# Bilt hamber dynax ub



## Matty86 (Aug 6, 2020)

Been using some of this stuff yesterday. Does anyone know how it dries? Applied some yesterday and its sticky and taky. I know it's gone colder lately suppose this could be why I presumed it dried to a firm dry coating


----------



## Andyblue (Jun 20, 2017)

Neighbour has some for coating the inside of his chrome bumpers (the clear version) and says it’s the same as you’re saying - on tacky side...


----------



## macca666 (Mar 30, 2010)

I've used UB and UC both are dry to the touch and not tacky.

With the UC I found that it was best built up in thin coats if it's applied too heavy then it would be tacky as you describe :thumb:


----------



## Andyblue (Jun 20, 2017)

macca666 said:


> I've used UB and UC both are dry to the touch and not tacky.
> 
> With the UC I found that it was best built up in thin coats if it's applied too heavy then it would be tacky as you describe :thumb:


I'll pass it this on to him, to make sure he's applying thin coats :thumb:


----------



## VenomUK (Oct 13, 2011)

Literally used mine today and thin is better in this weather.

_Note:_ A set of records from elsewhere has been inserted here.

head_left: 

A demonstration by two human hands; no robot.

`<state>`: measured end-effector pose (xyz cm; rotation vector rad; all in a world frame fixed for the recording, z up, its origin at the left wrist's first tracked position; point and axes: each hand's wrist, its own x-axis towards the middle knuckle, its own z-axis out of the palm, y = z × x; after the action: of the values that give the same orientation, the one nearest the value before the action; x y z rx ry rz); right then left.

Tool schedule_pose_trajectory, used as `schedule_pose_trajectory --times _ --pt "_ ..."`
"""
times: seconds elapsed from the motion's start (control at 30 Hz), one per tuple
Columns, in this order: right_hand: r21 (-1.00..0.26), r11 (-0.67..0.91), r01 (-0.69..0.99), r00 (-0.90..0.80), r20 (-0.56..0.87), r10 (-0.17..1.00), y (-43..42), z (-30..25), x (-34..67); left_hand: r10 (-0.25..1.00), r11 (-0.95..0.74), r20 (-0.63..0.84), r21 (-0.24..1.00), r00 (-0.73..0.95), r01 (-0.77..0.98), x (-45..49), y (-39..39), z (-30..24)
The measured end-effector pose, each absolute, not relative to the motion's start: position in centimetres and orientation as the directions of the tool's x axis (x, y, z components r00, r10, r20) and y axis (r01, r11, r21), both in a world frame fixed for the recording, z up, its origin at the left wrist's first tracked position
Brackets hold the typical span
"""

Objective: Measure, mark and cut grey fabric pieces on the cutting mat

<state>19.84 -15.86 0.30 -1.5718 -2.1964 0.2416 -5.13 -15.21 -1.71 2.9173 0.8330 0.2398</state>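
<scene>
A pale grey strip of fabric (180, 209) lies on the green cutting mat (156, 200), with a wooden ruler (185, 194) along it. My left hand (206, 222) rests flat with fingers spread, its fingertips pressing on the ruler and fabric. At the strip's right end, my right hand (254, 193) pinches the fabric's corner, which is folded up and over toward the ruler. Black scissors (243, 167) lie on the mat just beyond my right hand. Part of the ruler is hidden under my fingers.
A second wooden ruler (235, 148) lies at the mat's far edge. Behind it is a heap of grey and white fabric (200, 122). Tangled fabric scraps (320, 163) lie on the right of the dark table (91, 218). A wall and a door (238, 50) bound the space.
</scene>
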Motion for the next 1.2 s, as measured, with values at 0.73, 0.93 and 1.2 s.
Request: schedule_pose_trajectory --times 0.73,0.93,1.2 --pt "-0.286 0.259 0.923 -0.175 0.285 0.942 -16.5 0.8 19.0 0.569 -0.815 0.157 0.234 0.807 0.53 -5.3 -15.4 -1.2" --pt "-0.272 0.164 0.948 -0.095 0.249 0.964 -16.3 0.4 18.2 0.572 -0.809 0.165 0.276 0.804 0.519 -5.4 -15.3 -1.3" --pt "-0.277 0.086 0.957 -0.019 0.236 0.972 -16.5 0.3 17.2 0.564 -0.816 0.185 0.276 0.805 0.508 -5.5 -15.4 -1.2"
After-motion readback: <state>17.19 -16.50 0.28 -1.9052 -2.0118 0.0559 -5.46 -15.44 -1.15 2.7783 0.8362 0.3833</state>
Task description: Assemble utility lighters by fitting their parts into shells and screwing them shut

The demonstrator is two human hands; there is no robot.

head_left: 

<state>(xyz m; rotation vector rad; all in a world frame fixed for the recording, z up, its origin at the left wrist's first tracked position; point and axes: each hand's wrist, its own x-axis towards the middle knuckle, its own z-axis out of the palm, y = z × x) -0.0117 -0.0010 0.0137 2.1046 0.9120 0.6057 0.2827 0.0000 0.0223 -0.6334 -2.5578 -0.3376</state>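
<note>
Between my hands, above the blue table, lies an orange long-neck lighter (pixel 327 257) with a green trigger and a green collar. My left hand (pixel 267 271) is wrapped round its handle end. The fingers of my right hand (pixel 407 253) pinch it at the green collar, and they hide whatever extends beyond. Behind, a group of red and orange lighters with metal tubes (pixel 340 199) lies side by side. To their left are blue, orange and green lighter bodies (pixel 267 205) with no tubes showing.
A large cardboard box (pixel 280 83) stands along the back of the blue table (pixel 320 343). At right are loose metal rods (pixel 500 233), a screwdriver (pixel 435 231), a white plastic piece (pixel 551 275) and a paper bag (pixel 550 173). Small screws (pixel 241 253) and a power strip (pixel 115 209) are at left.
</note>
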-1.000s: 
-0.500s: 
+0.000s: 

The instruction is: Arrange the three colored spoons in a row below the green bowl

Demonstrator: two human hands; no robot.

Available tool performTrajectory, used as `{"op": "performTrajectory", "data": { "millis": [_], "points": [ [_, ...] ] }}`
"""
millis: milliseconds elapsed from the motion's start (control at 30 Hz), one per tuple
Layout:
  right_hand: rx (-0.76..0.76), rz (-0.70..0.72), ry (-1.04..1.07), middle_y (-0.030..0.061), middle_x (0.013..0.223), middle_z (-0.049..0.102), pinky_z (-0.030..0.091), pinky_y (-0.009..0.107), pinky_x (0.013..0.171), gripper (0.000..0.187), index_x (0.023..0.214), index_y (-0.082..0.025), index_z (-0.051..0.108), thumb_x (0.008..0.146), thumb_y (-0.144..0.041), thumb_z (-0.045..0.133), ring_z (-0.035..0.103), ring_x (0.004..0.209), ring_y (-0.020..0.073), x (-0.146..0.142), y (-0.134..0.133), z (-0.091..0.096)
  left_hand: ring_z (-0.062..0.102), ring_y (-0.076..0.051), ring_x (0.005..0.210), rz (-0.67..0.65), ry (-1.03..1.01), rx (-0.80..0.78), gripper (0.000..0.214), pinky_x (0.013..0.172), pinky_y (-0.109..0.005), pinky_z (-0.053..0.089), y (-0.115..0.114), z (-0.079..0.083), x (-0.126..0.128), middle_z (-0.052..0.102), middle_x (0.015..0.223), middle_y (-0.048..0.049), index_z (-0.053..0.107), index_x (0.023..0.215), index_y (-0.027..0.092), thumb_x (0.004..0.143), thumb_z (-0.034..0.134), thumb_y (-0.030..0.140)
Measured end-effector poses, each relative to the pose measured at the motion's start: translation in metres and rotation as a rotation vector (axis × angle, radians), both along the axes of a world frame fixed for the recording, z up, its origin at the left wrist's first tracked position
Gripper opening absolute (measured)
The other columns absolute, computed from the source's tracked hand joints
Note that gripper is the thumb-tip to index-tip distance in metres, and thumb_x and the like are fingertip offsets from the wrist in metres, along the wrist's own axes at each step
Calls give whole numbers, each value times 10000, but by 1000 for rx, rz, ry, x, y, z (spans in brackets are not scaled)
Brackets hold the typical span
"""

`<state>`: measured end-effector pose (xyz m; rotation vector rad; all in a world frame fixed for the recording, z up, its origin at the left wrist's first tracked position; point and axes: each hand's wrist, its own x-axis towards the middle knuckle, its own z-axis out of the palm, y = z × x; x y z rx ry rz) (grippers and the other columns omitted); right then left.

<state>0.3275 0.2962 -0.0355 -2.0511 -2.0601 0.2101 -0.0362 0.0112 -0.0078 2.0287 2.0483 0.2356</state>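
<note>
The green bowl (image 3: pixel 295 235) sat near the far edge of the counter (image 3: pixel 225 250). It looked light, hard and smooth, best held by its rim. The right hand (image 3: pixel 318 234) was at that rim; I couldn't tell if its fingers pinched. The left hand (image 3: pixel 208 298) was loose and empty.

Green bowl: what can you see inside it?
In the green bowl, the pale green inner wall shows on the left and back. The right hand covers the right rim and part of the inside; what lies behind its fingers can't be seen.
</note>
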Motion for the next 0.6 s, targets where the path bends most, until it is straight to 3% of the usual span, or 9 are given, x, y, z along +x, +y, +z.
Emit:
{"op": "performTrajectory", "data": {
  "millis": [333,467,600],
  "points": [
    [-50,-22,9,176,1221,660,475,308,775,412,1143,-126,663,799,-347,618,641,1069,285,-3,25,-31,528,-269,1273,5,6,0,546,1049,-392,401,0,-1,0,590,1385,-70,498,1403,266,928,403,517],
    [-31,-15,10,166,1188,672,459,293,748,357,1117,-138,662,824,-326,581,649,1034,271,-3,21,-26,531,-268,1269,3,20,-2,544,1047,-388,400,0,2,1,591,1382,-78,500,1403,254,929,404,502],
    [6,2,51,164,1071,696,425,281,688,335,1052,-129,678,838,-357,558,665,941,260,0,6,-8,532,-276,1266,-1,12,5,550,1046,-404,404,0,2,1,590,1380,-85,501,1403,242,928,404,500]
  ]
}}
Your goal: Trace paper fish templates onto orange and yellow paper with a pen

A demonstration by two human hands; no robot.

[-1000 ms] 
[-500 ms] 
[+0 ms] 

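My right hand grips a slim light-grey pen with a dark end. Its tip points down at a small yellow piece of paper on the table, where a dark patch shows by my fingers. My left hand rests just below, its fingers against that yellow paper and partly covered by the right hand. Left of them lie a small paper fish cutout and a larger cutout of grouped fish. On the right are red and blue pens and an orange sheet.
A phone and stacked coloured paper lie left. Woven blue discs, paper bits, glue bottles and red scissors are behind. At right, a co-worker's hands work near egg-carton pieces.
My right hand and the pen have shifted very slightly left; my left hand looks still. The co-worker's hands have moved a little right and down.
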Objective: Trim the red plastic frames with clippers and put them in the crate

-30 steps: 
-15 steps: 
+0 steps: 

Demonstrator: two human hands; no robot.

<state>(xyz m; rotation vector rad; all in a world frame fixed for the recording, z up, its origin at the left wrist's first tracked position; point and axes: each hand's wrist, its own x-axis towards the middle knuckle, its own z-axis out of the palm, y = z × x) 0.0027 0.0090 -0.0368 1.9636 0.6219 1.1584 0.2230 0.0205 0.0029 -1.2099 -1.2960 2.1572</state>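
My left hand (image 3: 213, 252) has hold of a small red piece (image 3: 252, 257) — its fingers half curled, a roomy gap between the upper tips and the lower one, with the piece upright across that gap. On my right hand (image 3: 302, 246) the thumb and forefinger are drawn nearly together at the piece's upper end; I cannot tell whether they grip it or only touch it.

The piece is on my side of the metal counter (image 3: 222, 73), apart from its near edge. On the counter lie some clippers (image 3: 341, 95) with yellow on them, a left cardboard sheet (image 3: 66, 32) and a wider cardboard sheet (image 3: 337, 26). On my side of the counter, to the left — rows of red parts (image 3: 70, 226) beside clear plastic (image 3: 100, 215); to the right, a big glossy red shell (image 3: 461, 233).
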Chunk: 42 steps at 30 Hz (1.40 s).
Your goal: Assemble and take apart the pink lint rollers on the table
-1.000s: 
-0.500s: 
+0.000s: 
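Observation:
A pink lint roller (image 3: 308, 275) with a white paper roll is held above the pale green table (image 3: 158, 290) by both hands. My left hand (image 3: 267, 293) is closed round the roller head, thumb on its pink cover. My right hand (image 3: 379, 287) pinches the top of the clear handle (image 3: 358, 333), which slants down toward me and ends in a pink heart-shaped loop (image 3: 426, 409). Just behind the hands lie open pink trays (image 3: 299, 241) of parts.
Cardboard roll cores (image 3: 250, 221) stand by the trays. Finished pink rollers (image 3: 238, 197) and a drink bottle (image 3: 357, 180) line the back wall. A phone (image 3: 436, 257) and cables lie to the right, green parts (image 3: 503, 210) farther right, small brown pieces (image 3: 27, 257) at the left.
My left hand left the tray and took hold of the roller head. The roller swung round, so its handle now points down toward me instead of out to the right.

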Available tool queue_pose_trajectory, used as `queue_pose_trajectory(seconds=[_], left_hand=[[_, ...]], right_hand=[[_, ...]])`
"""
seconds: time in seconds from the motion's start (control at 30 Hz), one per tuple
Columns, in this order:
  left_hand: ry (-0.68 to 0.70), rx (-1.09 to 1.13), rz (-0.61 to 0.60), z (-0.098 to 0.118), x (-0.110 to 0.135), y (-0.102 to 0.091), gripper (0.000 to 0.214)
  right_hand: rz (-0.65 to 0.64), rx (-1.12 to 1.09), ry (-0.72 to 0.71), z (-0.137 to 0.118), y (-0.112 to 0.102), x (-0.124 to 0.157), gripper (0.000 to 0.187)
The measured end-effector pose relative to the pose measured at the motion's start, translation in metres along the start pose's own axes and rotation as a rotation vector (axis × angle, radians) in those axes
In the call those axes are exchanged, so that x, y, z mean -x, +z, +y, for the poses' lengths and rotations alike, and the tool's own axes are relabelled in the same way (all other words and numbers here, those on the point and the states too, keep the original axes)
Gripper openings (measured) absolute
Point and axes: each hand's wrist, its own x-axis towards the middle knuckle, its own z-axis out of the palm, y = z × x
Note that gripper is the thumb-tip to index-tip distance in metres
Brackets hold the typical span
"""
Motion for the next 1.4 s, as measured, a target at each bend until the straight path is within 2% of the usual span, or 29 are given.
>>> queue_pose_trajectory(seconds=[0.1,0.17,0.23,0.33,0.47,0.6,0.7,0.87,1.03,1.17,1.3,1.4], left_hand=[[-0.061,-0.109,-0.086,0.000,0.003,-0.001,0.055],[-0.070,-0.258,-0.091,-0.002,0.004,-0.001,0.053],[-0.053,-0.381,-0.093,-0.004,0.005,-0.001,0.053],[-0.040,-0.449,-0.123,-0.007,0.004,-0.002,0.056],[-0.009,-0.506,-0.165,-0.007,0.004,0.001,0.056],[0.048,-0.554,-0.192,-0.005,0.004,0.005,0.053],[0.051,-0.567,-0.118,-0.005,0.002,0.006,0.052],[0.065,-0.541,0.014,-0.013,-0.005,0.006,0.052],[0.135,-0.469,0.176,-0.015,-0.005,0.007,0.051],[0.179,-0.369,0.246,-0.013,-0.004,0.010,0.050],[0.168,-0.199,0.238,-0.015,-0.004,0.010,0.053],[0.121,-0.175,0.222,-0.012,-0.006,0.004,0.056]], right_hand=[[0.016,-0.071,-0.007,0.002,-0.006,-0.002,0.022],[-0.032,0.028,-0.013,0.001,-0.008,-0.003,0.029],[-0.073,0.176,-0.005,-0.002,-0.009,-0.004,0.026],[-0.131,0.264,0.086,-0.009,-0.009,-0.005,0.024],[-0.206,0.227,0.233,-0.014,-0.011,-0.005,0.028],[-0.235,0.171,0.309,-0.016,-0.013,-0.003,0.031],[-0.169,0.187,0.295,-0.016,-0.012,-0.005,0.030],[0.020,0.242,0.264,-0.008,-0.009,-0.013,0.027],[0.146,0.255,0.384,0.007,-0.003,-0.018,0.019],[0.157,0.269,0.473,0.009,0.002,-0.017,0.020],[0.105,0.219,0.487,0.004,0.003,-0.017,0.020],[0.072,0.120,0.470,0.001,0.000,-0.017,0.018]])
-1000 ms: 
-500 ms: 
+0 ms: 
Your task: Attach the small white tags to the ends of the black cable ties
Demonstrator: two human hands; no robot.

Just build them up


----------



## Matty86 (Aug 6, 2020)

Thanks will try with another coat today. 

It's difficult to put it on thin as it's quite thick in the tin brushing it on.


----------



## GSD (Feb 6, 2011)

Stand the tin in some warm water for a bit ?


----------



## Matty86 (Aug 6, 2020)

Yeah I have put it in some water this time did help a bit.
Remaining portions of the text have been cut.